7. Be Open to More Ways to Get Experience
This can look in very many different ways. For example, I took the part-time contract at SFU OLC so that I can further build my portfolio, have time to keep applying to jobs and be a part of something big when the new SFU OLC website becomes public. Other examples could be taking an internship position after graduation if it’s taking you too long to get a full-time job. This doesn’t mean that you’re giving up. It’s quite the opposite. Taking on an internship position will give you more experience and time to work on your portfolio and resume. AngelList is a great platform to find remote internships with start-ups if you’re looking to work for a start-up environment. Another direction you could take is volunteering. SFU offers volunteer programs for those who want relevant experience in their field. It’s also a great way for you to connect with others, build your network, and develop your skills in these challenging times.

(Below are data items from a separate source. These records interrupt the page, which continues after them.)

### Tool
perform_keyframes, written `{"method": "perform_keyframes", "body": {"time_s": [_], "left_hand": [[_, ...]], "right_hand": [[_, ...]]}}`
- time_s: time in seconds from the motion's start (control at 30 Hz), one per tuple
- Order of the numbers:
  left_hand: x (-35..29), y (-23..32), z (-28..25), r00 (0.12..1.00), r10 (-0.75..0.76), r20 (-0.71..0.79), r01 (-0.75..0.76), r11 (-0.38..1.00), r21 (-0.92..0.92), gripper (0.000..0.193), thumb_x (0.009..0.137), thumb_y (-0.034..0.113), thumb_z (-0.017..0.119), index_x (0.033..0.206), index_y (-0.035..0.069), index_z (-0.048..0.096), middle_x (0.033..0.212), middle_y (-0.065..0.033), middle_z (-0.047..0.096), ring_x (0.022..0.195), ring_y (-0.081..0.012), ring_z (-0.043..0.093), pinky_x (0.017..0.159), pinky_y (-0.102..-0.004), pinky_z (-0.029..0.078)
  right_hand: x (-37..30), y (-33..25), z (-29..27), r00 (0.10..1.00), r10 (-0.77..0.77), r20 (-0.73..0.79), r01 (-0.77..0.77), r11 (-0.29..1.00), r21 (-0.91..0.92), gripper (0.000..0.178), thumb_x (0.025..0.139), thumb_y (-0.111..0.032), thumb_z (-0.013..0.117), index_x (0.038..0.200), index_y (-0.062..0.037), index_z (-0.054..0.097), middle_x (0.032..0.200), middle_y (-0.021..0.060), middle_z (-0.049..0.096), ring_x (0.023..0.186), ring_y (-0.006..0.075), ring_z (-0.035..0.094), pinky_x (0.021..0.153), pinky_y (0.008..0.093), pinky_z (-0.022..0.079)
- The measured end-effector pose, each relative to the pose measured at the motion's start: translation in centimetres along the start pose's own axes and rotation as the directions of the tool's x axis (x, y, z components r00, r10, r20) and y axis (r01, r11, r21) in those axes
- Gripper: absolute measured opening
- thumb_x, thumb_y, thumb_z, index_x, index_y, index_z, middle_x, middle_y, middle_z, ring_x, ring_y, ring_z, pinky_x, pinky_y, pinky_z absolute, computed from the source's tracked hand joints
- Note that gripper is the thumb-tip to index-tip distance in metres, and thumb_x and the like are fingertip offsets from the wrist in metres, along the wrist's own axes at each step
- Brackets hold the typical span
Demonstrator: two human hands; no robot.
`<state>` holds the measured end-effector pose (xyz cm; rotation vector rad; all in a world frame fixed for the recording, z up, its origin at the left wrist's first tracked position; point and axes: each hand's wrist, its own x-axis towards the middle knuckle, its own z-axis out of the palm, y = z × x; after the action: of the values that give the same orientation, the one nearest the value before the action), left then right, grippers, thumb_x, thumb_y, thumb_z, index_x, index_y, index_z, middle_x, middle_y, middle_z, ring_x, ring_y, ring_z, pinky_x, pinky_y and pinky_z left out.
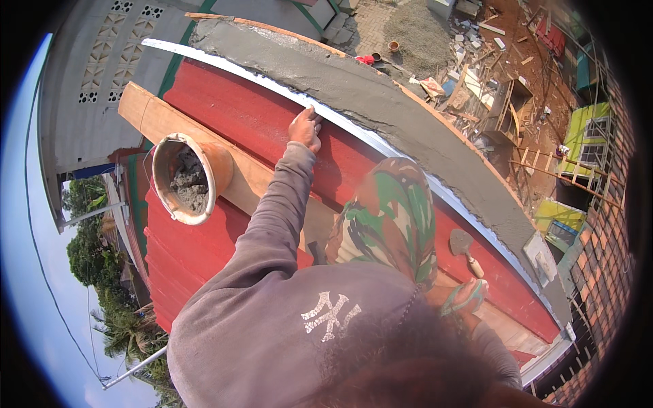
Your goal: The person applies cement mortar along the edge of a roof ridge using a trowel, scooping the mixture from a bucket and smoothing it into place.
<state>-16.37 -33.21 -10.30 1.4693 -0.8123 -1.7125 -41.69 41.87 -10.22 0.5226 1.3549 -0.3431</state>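
Note:
My left hand (306,129) reaches forward over the red roofing sheet (235,102), its fingers curled against the lower side of a white edge strip (289,93). Whatever is between those fingers, if anything, is hidden. Beyond the strip runs a long band of wet grey mortar (381,105). At the lower right, my right hand (468,321) is beside my foot in a green-strapped sandal (471,294); its fingers are mostly hidden. A trowel (461,243) with a light handle lies on the red sheet just past that foot. My bent knee in camouflage cloth stands between both arms.
An orange bucket (218,166) partly filled with grey mortar stands at the left by a wooden plank (160,115). Thin wooden boarding (469,146) borders the mortar's outer side. Far below are a gravel heap (416,37), scattered rubble and a wooden ladder (571,177).

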Motion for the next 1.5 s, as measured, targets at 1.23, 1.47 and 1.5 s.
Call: {"method": "perform_keyframes", "body": {"time_s": [1.23,1.47,1.5], "left_hand": [[-0.5,5.2,-1.3,0.997,-0.007,0.074,0.008,1.000,-0.010,0.068,0.108,0.025,0.065,0.157,-0.010,0.034,0.159,-0.0319,0.043,0.145,-0.0473,0.049,0.122,-0.0569,0.041],[-0.3,5.1,-1.0,0.991,0.042,0.127,-0.048,0.998,0.040,0.065,0.106,0.024,0.067,0.153,-0.013,0.040,0.157,-0.0318,0.045,0.142,-0.0463,0.052,0.121,-0.0554,0.043],[-0.2,5.0,-1.1,0.992,0.043,0.119,-0.048,0.998,0.038,0.064,0.106,0.024,0.067,0.152,-0.012,0.042,0.155,-0.0304,0.048,0.141,-0.0457,0.053,0.120,-0.0551,0.043]], "right_hand": [[-3.9,-2.0,1.1,0.996,-0.077,0.040,0.086,0.917,-0.388,0.039,0.104,-0.026,0.064,0.140,-0.0124,0.069,0.128,0.0138,0.075,0.118,0.0276,0.070,0.106,0.0405,0.051],[-2.0,-0.5,0.0,0.997,-0.056,0.061,0.073,0.942,-0.327,0.040,0.104,-0.028,0.065,0.139,-0.0098,0.068,0.125,0.0123,0.076,0.115,0.0250,0.070,0.103,0.0389,0.052],[-2.1,-0.6,0.1,0.998,-0.040,0.051,0.054,0.949,-0.312,0.040,0.104,-0.030,0.065,0.138,-0.0099,0.069,0.124,0.0119,0.076,0.114,0.0245,0.070,0.103,0.0384,0.052]]}}
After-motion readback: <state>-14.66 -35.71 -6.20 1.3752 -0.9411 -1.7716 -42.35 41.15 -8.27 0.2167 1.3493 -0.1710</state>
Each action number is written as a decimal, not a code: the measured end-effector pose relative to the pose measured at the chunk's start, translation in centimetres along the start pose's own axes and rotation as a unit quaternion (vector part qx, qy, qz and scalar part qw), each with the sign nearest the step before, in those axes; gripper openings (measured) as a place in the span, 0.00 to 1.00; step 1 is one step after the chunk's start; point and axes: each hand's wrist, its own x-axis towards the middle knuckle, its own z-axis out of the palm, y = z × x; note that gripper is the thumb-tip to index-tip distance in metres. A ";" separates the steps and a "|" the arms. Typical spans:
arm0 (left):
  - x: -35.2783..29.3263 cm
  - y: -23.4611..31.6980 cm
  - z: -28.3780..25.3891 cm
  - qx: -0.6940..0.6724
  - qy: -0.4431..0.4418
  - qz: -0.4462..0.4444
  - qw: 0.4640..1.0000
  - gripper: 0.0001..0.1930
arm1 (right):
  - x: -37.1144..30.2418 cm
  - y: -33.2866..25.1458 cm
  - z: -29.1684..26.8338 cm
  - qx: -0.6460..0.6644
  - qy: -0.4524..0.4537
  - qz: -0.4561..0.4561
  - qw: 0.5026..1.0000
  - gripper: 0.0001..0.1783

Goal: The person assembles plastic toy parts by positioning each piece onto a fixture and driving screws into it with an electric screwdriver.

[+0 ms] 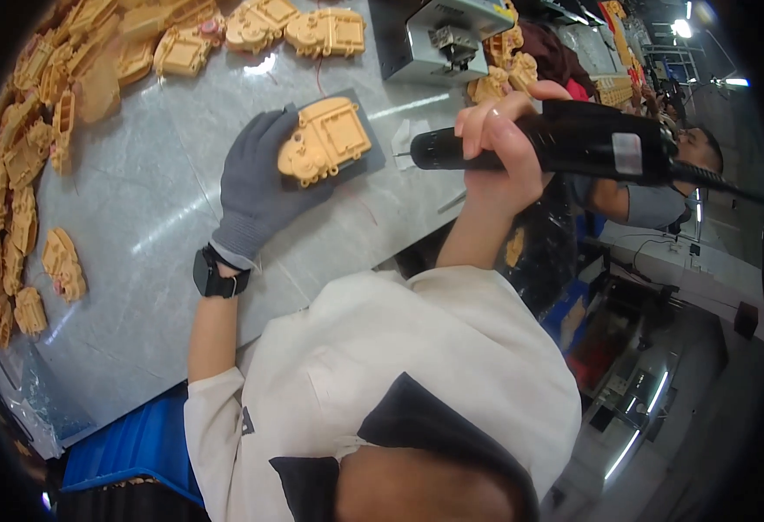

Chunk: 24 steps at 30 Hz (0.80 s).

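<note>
My left hand (264,187), in a grey knitted glove, grips the left side of a yellow-orange plastic housing (334,143). The housing lies on a dark grey block (373,130) on the table, its ribbed, recessed side facing up. In my bare right hand (508,143) is a black electric screwdriver (573,139), held level with my fingers wrapped round its barrel. Its thin bit points left, toward the housing, and stays apart from it. A cord (708,178) leaves the tool's rear end at the right.
Similar yellow housings (16,174) are heaped along the table's left and far edges. A grey metal device (438,43) stands at the far right of the tabletop (173,209). Below the near left edge sits a blue bin (130,448). Another person (652,200) is at the right.
</note>
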 end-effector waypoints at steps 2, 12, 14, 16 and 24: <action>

8. Don’t Blame Yourself, or Your School, Your Major or the Pandemic
Sometimes, timing just really sucks, especially for the graduating class of 2020. It’s really tough right now to find a job but these tips will make yourself more employable in the long-run. Think of the light at the end of the tunnel!
9. Go Digital!
Different companies are still hiring and adapting to working remotely. Adjust the best as you can by applying to jobs online, practice for phone and video interviews using Interview Stream or booking an online appointment with SFU Career Services or your Co-op Coordinator. They’re still here to help you navigate through this journey in your life. In addition to this, update your LinkedIn Profile! Provide an in-depth description of your work experience, network like crazy with other LinkedIn professionals, and showcase your projects in your creative author bio.
10. Don’t Give Up!
This is not even an option. We’re basically living in a chapter of a history book. Take this opportunity to be stronger than ever. You’ll feel practically invincible after achieving your goals. Take baby steps. You don’t need to be too stressed out not knowing where to start. You can take it easy, apply to one job a day, update your resume today, or work on your portfolio tomorrow.
Job hunting can be extremely draining but don’t be discouraged. COVID-19 will NOT last forever. Take small steps every day and be patient. Keep going. It’s just a matter of time until the right door will open for you.